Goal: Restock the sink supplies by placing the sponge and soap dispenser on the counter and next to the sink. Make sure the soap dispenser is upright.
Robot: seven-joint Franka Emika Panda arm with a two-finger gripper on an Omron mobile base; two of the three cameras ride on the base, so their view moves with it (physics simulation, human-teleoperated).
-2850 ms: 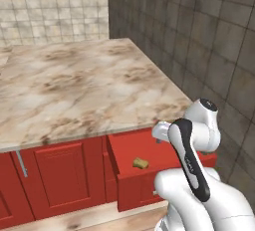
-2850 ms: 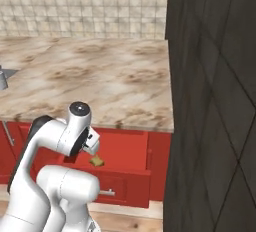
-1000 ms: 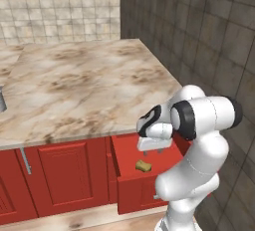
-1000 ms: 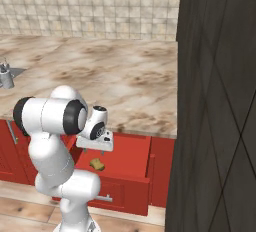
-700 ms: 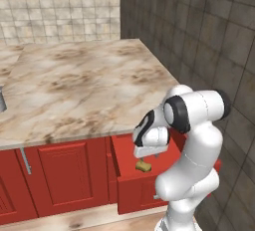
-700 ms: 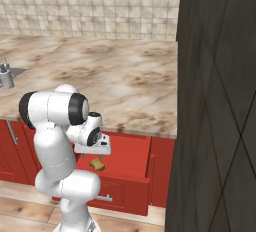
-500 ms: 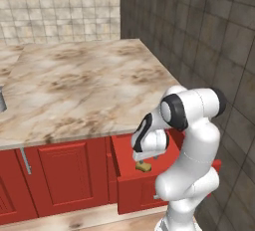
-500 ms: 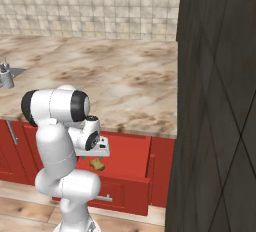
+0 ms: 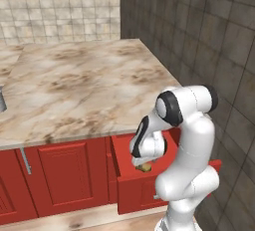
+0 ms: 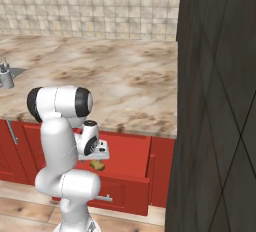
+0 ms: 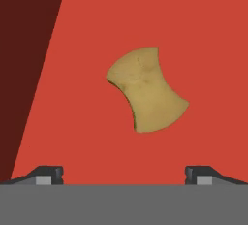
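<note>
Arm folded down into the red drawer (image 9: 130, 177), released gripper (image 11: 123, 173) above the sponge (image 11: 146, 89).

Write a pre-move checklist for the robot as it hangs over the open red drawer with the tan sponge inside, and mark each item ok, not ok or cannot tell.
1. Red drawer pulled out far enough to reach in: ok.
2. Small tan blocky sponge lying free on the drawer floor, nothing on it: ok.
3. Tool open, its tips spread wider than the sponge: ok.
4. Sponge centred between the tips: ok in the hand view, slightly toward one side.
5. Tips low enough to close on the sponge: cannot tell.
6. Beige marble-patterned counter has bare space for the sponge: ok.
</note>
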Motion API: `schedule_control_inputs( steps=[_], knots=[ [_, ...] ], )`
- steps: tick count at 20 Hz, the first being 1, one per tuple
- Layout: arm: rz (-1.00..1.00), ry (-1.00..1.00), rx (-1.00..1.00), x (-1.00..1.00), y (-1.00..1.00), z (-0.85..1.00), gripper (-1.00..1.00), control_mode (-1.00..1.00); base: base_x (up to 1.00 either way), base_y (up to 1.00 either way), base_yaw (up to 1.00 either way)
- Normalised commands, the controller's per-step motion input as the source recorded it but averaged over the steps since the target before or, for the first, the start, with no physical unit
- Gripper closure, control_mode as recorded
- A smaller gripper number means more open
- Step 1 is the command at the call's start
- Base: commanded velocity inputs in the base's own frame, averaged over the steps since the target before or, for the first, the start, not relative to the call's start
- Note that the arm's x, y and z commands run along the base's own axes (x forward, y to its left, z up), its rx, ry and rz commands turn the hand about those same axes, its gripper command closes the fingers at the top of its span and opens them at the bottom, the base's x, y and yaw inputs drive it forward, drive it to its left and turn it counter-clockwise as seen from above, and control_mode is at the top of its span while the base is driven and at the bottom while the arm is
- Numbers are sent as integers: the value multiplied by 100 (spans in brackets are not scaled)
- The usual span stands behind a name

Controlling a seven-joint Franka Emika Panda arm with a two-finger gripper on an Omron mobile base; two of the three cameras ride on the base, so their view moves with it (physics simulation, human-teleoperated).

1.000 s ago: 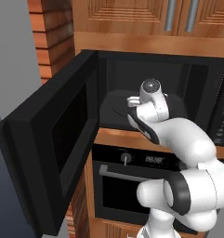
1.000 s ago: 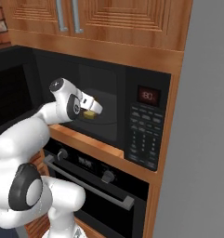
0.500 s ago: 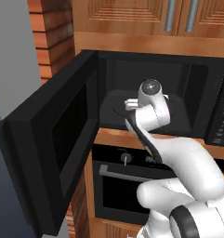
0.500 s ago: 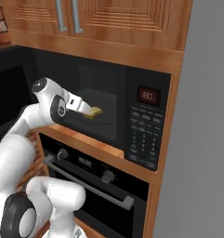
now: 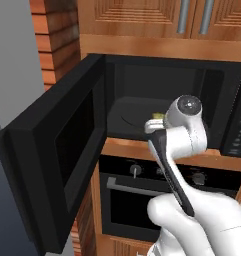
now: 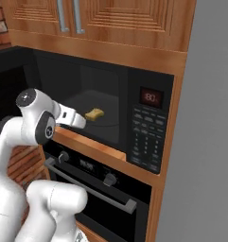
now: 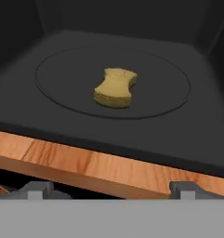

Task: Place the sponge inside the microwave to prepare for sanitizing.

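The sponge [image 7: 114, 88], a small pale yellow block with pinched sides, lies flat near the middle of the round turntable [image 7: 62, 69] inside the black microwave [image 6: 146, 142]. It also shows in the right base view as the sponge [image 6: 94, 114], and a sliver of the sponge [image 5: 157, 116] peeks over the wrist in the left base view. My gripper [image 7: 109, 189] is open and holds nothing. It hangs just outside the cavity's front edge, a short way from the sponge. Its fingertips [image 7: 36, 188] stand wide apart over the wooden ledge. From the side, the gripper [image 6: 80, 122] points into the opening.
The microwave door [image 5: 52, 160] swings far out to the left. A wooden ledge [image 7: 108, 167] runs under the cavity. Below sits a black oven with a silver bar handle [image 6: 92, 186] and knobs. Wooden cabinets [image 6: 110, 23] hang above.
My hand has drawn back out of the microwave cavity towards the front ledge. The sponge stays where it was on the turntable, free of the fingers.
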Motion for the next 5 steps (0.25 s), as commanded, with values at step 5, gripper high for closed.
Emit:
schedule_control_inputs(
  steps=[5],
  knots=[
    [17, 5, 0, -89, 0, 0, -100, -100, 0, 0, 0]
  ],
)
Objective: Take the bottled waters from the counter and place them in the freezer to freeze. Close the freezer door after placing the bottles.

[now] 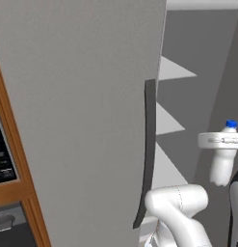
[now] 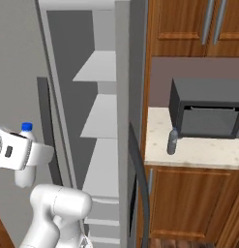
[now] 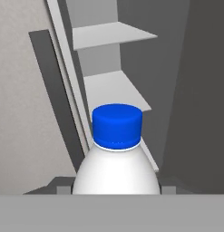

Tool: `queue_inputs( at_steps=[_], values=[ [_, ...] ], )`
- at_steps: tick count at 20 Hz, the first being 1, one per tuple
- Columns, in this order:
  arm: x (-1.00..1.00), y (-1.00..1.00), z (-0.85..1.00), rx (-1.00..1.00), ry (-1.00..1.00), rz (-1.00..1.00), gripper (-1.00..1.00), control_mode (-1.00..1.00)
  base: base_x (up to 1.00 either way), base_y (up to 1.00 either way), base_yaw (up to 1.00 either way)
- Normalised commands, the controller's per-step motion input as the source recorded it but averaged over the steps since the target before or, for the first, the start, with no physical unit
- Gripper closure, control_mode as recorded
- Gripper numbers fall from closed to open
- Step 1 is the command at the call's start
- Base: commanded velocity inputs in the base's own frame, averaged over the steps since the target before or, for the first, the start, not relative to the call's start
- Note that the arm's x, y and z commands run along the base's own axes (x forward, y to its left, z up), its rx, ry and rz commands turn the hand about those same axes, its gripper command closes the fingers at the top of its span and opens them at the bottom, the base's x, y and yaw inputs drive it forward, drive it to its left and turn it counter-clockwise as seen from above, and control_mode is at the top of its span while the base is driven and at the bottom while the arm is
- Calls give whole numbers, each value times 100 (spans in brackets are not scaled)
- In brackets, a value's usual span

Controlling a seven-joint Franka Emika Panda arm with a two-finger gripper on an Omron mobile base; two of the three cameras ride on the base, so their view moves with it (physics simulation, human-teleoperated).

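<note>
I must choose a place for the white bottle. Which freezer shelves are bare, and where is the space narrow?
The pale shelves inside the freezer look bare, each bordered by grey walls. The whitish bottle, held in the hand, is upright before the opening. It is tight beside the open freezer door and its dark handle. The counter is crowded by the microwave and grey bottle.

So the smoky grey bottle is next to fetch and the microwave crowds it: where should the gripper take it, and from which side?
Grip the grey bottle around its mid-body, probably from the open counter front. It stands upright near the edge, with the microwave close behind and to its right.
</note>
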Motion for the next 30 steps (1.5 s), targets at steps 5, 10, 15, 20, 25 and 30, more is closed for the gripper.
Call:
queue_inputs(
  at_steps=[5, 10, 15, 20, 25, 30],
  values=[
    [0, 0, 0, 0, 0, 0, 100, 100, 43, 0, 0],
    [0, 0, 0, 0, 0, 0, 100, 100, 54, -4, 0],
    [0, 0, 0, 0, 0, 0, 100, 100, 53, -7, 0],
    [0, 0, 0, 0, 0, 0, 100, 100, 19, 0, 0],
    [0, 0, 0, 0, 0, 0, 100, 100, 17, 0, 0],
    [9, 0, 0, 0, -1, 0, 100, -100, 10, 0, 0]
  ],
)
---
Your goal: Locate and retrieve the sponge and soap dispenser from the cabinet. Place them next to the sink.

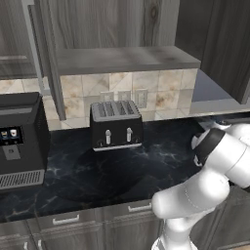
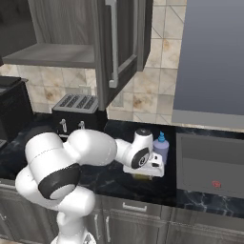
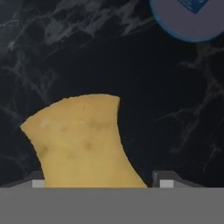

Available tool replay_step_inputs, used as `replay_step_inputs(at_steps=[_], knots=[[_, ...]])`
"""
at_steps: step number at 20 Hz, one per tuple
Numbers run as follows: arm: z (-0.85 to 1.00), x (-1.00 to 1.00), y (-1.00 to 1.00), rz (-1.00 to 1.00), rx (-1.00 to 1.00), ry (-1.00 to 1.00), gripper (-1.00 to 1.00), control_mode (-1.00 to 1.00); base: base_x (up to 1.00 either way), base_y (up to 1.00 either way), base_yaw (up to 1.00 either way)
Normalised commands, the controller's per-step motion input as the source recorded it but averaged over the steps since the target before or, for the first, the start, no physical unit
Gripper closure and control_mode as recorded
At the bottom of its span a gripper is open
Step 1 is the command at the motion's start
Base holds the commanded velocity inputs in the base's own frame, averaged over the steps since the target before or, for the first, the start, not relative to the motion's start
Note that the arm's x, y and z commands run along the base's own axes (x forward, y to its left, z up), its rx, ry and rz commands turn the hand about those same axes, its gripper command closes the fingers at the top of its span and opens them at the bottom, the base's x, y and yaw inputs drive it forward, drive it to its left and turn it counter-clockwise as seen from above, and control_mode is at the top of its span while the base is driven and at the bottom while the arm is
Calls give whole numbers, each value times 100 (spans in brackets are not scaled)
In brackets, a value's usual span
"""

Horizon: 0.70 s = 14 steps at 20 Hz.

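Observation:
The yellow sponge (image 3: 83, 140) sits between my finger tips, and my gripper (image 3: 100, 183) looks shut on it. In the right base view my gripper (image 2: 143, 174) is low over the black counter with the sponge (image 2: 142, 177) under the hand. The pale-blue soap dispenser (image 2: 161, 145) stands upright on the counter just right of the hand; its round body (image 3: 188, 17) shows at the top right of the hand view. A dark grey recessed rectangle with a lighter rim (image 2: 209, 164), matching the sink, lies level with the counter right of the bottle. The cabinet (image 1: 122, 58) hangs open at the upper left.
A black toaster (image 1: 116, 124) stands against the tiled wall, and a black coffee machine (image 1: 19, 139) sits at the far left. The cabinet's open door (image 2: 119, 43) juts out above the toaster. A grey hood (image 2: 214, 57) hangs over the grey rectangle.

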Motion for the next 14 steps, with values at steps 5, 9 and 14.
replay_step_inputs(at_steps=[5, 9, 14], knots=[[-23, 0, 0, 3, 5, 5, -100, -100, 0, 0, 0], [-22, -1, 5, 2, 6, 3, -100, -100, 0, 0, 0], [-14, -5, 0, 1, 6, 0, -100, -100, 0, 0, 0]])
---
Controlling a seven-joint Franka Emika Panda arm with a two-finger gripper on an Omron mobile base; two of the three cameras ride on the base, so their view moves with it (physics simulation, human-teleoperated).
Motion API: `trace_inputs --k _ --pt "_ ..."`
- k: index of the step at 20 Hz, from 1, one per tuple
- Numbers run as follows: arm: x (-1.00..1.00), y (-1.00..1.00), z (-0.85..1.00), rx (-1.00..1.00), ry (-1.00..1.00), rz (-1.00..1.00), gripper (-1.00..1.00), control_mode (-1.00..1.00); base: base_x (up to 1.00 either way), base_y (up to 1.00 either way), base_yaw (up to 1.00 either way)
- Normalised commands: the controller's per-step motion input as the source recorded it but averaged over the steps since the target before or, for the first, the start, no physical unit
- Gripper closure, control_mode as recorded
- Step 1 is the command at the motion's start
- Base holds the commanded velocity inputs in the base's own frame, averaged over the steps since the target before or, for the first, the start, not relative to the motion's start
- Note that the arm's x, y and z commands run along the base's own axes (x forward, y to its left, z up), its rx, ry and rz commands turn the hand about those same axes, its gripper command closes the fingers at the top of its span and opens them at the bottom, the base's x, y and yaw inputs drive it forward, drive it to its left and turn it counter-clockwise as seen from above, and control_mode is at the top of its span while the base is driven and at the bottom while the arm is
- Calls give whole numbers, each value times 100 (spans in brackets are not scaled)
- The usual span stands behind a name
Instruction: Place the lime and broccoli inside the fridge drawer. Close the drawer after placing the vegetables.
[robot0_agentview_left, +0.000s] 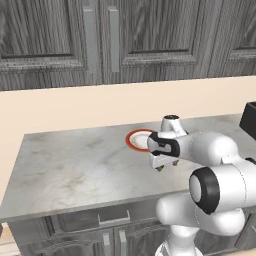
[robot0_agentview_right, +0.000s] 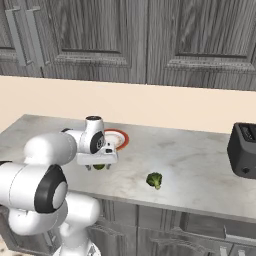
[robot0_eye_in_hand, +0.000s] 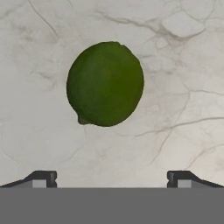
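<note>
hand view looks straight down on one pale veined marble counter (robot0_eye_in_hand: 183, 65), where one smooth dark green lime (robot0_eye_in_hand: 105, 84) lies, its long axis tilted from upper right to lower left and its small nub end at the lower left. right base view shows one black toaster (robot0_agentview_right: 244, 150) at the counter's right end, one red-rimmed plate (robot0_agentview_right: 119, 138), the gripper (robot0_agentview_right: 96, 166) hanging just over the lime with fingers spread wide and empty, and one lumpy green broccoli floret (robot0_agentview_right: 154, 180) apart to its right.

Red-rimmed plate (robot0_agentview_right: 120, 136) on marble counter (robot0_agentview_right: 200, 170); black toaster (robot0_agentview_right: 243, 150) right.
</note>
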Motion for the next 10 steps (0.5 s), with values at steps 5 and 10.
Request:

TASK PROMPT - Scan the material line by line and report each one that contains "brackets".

REPLY TO THE EXERCISE -
- Numbers are sent as integers: the value multiplied by 100 (spans in brackets are not scaled)
- Calls give whole numbers, each value times 100 (spans in brackets are not scaled)
- In brackets, a value's usual span
Calls give whole numbers, each value times 100 (spans in brackets are not scaled)
In brackets, a value's usual span
- Calls give whole numbers, each value times 100 (spans in brackets are not scaled)

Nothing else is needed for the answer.